> Task details:
The answer must be an exact transcription of all the records below.

━━ Given information

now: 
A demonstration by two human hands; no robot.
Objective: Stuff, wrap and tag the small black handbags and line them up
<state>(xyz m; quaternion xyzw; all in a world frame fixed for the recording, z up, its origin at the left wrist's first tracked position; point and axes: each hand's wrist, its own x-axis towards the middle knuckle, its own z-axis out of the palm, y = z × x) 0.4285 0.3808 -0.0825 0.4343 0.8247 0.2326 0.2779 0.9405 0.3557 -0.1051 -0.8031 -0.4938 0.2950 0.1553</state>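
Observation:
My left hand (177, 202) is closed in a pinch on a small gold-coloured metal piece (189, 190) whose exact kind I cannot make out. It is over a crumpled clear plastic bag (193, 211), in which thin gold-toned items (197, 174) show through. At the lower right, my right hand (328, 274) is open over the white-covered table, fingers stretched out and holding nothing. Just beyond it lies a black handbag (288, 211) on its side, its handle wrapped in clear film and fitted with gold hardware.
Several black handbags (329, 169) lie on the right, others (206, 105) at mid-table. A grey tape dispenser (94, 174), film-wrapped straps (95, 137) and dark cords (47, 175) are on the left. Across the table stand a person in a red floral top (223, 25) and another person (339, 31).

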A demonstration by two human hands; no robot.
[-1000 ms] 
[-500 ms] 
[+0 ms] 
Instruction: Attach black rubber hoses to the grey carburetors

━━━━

> Solution to the exercise:
now: 
A demonstration by two human hands; no robot.
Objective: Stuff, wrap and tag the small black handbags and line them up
<state>(xyz m; quaternion xyzw; all in a world frame fixed for the recording, z up, its origin at the left wrist's first tracked position; point and axes: each hand's wrist, its own x-axis towards the middle knuckle, its own z-axis out of the palm, y = z × x) 0.4285 0.3808 -0.0825 0.4343 0.8247 0.2326 0.2779 0.9405 0.3557 -0.1051 -0.8031 -0.4938 0.2950 0.1553</state>
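Observation:
My left hand (177, 202) is closed in a pinch on a small gold-coloured metal piece (189, 190) whose exact kind I cannot make out. It is over a crumpled clear plastic bag (193, 211), in which thin gold-toned items (197, 174) show through. At the lower right, my right hand (328, 274) is open over the white-covered table, fingers stretched out and holding nothing. Just beyond it lies a black handbag (288, 211) on its side, its handle wrapped in clear film and fitted with gold hardware.
Several black handbags (329, 169) lie on the right, others (206, 105) at mid-table. A grey tape dispenser (94, 174), film-wrapped straps (95, 137) and dark cords (47, 175) are on the left. Across the table stand a person in a red floral top (223, 25) and another person (339, 31).
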
A demonstration by two human hands; no robot.
[-1000 ms] 
[-500 ms] 
[+0 ms] 
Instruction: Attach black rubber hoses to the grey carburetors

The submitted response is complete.